[Records shown Boundary: Start]

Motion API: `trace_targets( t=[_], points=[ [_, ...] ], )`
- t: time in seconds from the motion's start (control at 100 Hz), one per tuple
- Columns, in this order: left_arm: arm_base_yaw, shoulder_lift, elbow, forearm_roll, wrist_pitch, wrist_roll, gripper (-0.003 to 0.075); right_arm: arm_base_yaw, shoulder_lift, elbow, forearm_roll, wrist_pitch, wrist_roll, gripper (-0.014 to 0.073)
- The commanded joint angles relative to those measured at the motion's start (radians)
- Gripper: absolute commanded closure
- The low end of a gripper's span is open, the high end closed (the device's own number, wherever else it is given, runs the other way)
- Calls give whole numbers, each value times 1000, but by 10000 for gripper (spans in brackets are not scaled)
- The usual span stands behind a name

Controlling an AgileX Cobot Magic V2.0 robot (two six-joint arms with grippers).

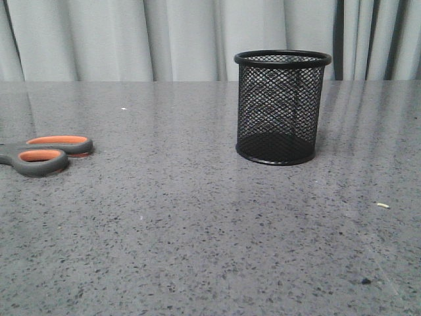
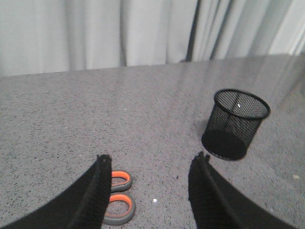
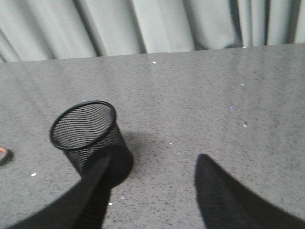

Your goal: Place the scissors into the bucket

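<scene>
The scissors (image 1: 46, 154) lie flat on the grey table at the far left; only their grey handles with orange lining show, the blades are out of frame. In the left wrist view the handle loops (image 2: 119, 200) lie just beside my left finger, partly hidden by it. My left gripper (image 2: 151, 160) is open and empty above the table. The bucket (image 1: 281, 106), a black wire-mesh cup, stands upright right of centre; it also shows in the left wrist view (image 2: 236, 124) and the right wrist view (image 3: 90, 138). My right gripper (image 3: 152, 162) is open and empty beside the bucket.
The grey speckled table (image 1: 197, 230) runs back to pale curtains (image 1: 131, 33). A few small crumbs lie on it, one near the right (image 1: 383, 205). Neither arm shows in the front view.
</scene>
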Motion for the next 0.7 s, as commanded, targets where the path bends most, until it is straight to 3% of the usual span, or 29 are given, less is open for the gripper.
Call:
trace_targets(
  t=[0.0,0.24,0.34,0.53,0.69],
  points=[
    [-59,108,-127,97,59,13,363,19,20,-57,5,-49,-13,155],
    [-193,435,-417,442,365,25,363,29,20,-59,13,-39,-13,156],
    [-234,563,-518,611,477,95,363,31,20,-59,13,-31,-13,156],
    [-286,724,-600,846,502,298,363,31,20,-59,13,-31,-13,156],
    [-279,836,-613,892,522,352,363,67,20,-59,13,-31,-13,156]
  ],
)
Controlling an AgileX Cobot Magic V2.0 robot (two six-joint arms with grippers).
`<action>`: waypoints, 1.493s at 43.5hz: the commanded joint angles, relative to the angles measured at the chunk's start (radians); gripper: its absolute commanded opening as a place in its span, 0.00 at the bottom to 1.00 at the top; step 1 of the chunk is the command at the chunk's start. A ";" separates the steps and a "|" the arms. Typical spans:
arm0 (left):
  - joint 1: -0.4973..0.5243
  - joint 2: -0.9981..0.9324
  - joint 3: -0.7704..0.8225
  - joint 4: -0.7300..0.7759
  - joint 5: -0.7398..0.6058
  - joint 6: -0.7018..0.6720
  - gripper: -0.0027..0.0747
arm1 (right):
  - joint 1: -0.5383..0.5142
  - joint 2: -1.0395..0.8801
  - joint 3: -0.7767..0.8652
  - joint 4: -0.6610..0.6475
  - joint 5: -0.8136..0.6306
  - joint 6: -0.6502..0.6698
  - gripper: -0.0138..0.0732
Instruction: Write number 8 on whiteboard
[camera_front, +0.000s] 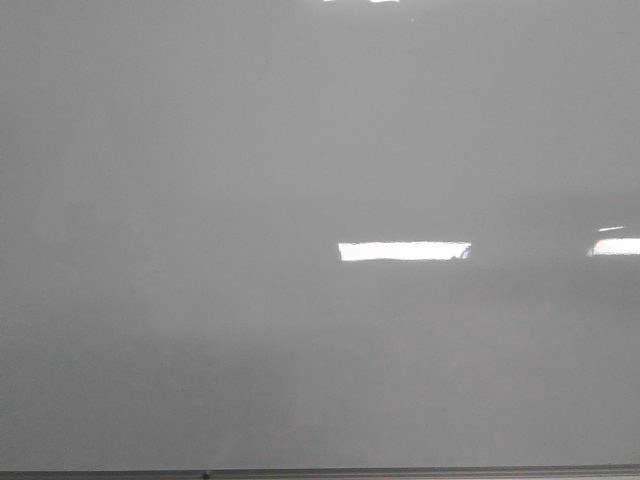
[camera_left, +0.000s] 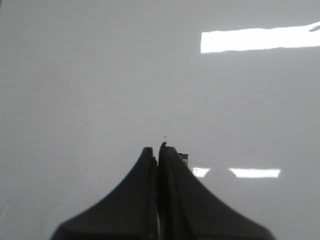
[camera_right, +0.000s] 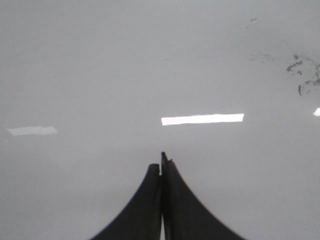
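Whiteboard (camera_front: 200, 180) fills the front view edge to edge: glossy pale grey, thin grey frame strip along its lower margin, bright rectangular glare patches right of board centre. No marker line anywhere on it in this view, and no arm or hand either. The number 8 is not on the board in any of the three views, so judged from these pictures the writing has not begun and the whole figure is left to draw. Left hand (camera_left: 159, 148) hangs over bare board, its two dark fingers pressed together with only a hairline seam between them; nothing can be seen held in it, though a very thin thing pinched in the seam could not be ruled out. A tiny dark speck sits on the board just beyond its tips, too small to identify. Right hand (camera_right: 161, 160) reads the same: fingers closed tight against each other, no pen body or tip showing. Faint dark smudges (camera_right: 302, 75) lie on the board well away from the right hand, looking like old marker residue rather than a stroke. No marker is visible in any view, so which hand is to write cannot be told. Likely remaining, as a judgement: get a marker to the board, then draw both loops.
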 joint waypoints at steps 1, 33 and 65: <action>0.001 0.134 -0.101 0.028 0.047 -0.005 0.01 | 0.000 0.107 -0.117 0.002 -0.003 -0.001 0.09; -0.001 0.370 -0.163 0.024 0.069 -0.005 0.82 | 0.000 0.320 -0.190 0.002 -0.047 -0.001 0.78; -0.063 1.136 -0.506 0.044 0.254 0.061 0.80 | 0.012 0.320 -0.190 0.002 -0.047 -0.001 0.78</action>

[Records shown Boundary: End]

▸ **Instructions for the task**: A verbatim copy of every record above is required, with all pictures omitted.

▸ **Task solution**:
Motion API: `trace_targets( t=[_], points=[ [_, ...] ], )`
- t: time in seconds from the motion's start (control at 100 Hz), one per tuple
- Columns, in this order: left_arm: arm_base_yaw, shoulder_lift, elbow, forearm_roll, wrist_pitch, wrist_roll, gripper (-0.003 to 0.075); right_arm: arm_base_yaw, shoulder_lift, elbow, forearm_roll, wrist_pitch, wrist_roll, gripper (-0.014 to 0.073)
- The commanded joint angles relative to those measured at the motion's start (radians)
- Gripper: absolute commanded closure
- The low end of a gripper's span is open, the high end closed (the device's own number, wherever else it is given, runs the other way)
- Calls give whole numbers, each value times 1000, but by 10000 for gripper (spans in brackets are not scaled)
- The usual span stands behind a name

Controlling an AgileX Cobot Magic V2.0 robot (two six-joint arms with grippers).


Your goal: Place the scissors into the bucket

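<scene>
The scissors (image 1: 46, 154) lie flat on the grey table at the far left; only their grey handles with orange lining show, the blades are out of frame. In the left wrist view the handle loops (image 2: 119, 200) lie just beside my left finger, partly hidden by it. My left gripper (image 2: 151, 160) is open and empty above the table. The bucket (image 1: 281, 106), a black wire-mesh cup, stands upright right of centre; it also shows in the left wrist view (image 2: 236, 124) and the right wrist view (image 3: 90, 138). My right gripper (image 3: 152, 162) is open and empty beside the bucket.
The grey speckled table (image 1: 197, 230) runs back to pale curtains (image 1: 131, 33). A few small crumbs lie on it, one near the right (image 1: 383, 205). Neither arm shows in the front view.
</scene>
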Motion for the next 0.7 s, as commanded, targets where the path bends most, until it is straight to 3% of the usual span, or 29 are given, less is open for the gripper.
Call:
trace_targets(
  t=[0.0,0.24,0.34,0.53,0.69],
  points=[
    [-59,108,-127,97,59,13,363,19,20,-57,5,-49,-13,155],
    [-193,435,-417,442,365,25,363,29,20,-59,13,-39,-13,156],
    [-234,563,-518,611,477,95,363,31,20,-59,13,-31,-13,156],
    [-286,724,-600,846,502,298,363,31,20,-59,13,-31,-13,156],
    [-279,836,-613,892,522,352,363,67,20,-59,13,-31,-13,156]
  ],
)
Controlling an AgileX Cobot Magic V2.0 robot (two six-joint arms with grippers).
`<action>`: waypoints, 1.493s at 43.5hz: the commanded joint angles, relative to the angles measured at the chunk's start (radians); gripper: its absolute commanded opening as a place in its span, 0.00 at the bottom to 1.00 at the top; step 1 of the chunk is the command at the chunk's start. A ";" separates the steps and a "|" the arms. Typical spans:
arm0 (left):
  - joint 1: -0.4973..0.5243
  - joint 2: -0.9981..0.9324
  - joint 3: -0.7704..0.8225
  - joint 4: -0.7300..0.7759
  - joint 5: -0.7398..0.6058
  - joint 6: -0.7018..0.6720
  - gripper: -0.0027..0.0747
arm1 (right):
  - joint 1: -0.5383..0.5142
  - joint 2: -1.0395..0.8801
  - joint 3: -0.7767..0.8652
  - joint 4: -0.6610..0.6475
  - joint 5: -0.8136..0.6306
  - joint 6: -0.6502..0.6698
  - gripper: -0.0138..0.0732
Instruction: Write number 8 on whiteboard
[camera_front, +0.000s] 
[camera_left, +0.000s] 
[camera_right, +0.000s] 
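Whiteboard (camera_front: 200, 180) fills the front view edge to edge: glossy pale grey, thin grey frame strip along its lower margin, bright rectangular glare patches right of board centre. No marker line anywhere on it in this view, and no arm or hand either. The number 8 is not on the board in any of the three views, so judged from these pictures the writing has not begun and the whole figure is left to draw. Left hand (camera_left: 159, 148) hangs over bare board, its two dark fingers pressed together with only a hairline seam between them; nothing can be seen held in it, though a very thin thing pinched in the seam could not be ruled out. A tiny dark speck sits on the board just beyond its tips, too small to identify. Right hand (camera_right: 161, 160) reads the same: fingers closed tight against each other, no pen body or tip showing. Faint dark smudges (camera_right: 302, 75) lie on the board well away from the right hand, looking like old marker residue rather than a stroke. No marker is visible in any view, so which hand is to write cannot be told. Likely remaining, as a judgement: get a marker to the board, then draw both loops.
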 joint waypoints at steps 1, 33 and 65: <action>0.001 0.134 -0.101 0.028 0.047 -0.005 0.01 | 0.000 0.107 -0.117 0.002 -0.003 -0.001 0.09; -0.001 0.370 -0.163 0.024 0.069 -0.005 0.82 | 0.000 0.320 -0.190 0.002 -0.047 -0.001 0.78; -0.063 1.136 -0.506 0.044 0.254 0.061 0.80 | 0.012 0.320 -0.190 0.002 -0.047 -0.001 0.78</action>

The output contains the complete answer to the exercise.